This country's producers may no longer set the standard for the world, but when it comes to consuming, the United States still has no equal. Led by the biggest consumer of them all, the federal government, buyers managed to wake the economy up a bit in the third quarter of the year after six months of languor. Now, however, forecasters are worrying that the consuming public may not be up to the job of keeping the economy moving.
The trouble, of course, is that the public, like the government, has been buying on time. Last month, as consumers splurged on new autos, personal savings hit a historic low. That one month might not be so disturbing if it hadn't come right on the tail of another near record low for savings in August -- and a declining trend over many months before. The government, meanwhile, has been boosting measured GNP by stepping up spending on surplus farm commodities and defense -- again with borrowed money.
The administration naturally prefers to highlight the positive side of this profligacy -- the modest rise in personal income and measured output. But even the government's economists admit that private consumers, at least, can't be counted on to keep on buying at the current pace. With savings already near rock bottom, economists are focusing on a new worry -- the slim pay raises that most workers can expect in the coming year.
Only a few years ago, with inflation in high gear, wage restraint was considered a good sign for the economy. Now, however, with inflation-adjusted wages already as low or lower than they were in the early '70s -- and with the economy hooked on high consumption for its fuel -- small pay hikes may result in economic stall.

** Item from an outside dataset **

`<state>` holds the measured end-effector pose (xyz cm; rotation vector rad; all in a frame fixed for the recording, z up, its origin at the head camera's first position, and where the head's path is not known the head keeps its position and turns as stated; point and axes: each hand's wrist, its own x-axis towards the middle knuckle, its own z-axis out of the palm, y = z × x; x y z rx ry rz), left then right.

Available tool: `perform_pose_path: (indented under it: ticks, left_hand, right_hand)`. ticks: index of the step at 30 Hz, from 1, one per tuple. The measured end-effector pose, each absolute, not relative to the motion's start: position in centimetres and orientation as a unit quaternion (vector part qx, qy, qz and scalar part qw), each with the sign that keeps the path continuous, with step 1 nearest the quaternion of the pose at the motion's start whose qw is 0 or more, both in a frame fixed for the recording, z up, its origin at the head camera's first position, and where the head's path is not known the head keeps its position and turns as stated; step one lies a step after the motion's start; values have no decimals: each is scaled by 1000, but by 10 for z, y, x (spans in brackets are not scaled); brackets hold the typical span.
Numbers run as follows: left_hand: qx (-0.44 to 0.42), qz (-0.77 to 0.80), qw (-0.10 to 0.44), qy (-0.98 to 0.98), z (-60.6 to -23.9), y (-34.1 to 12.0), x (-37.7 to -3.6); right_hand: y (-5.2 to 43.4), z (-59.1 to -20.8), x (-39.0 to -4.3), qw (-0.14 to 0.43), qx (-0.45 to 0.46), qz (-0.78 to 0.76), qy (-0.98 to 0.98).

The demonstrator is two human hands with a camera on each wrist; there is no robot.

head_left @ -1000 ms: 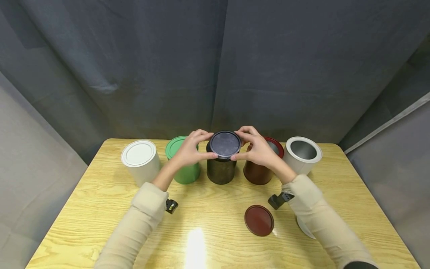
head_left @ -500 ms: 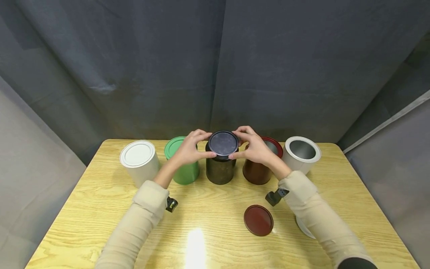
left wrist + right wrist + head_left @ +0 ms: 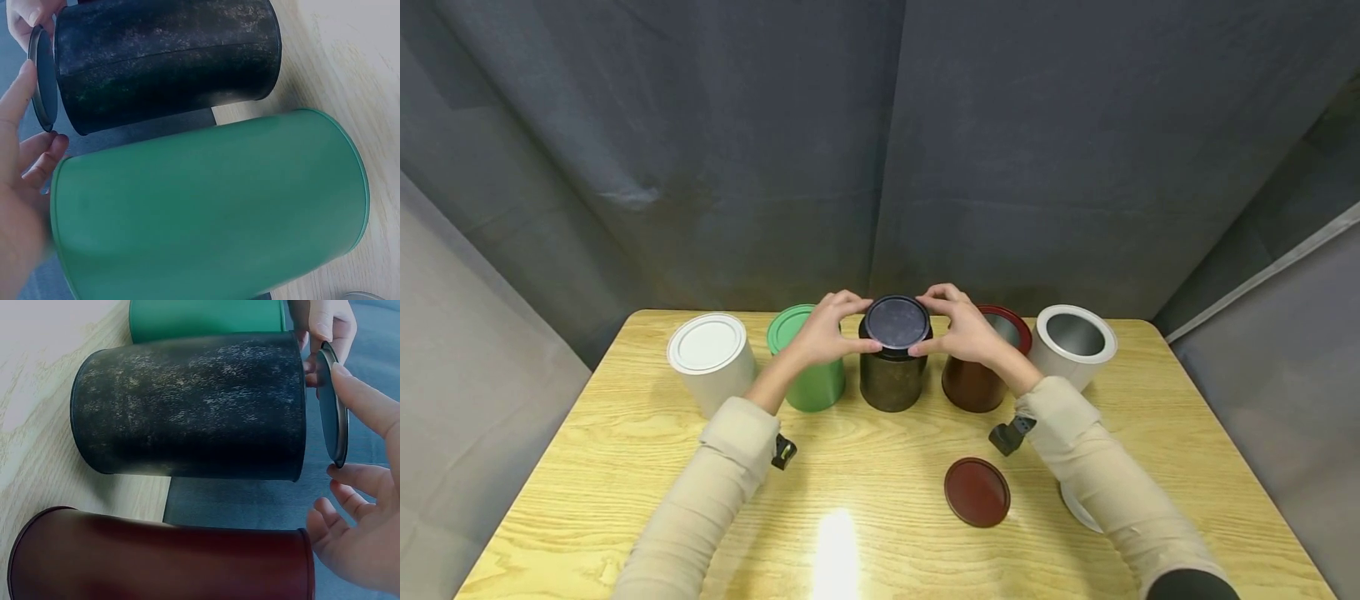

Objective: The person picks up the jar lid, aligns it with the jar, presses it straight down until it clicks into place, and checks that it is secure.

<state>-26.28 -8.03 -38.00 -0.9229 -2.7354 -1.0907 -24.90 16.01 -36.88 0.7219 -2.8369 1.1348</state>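
A round black lid (image 3: 897, 322) is held level by both hands just above the mouth of a black can (image 3: 891, 383). In both wrist views a narrow gap shows between the lid (image 3: 334, 406) and the can's rim. My left hand (image 3: 827, 331) pinches the lid's left edge between thumb and fingers, close to the green can (image 3: 816, 389). On the opposite edge, my right hand (image 3: 967, 333) pinches it the same way, in front of the dark red can (image 3: 973, 386). The black can (image 3: 169, 56) stands upright; its opening is hidden under the lid.
A lidded white can (image 3: 707, 346) stands at the far left, and an uncovered white can (image 3: 1075, 342) at the far right. A dark red lid (image 3: 977, 492) lies on the wooden table (image 3: 880, 550). A white lid (image 3: 1078, 510) is partly hidden under the right sleeve.
The black lid has come slightly down toward the can, with both hands still gripping it. The right forearm has shifted a little to the left.
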Motion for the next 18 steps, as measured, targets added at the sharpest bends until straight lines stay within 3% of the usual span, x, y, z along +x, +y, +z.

One way out of the bind might be to jack up wages. But companies can't afford to do that because profits are already poor and because productivity gains have been abysmal. Foreign competition, made worse by the overvalued dollar, is part of the trouble. And the big budget deficit has a role to play in that situation too. But another big factor is that business investment, apart from relatively short-lived items such as computers and business autos, has also been lackluster: last quarter it actually fell.
How did the consumer come to play so central a role in the current economic situation? Whatever happened to the supply-siders' promise that, spurred by tax incentives, producers, savers and investors would move to center stage?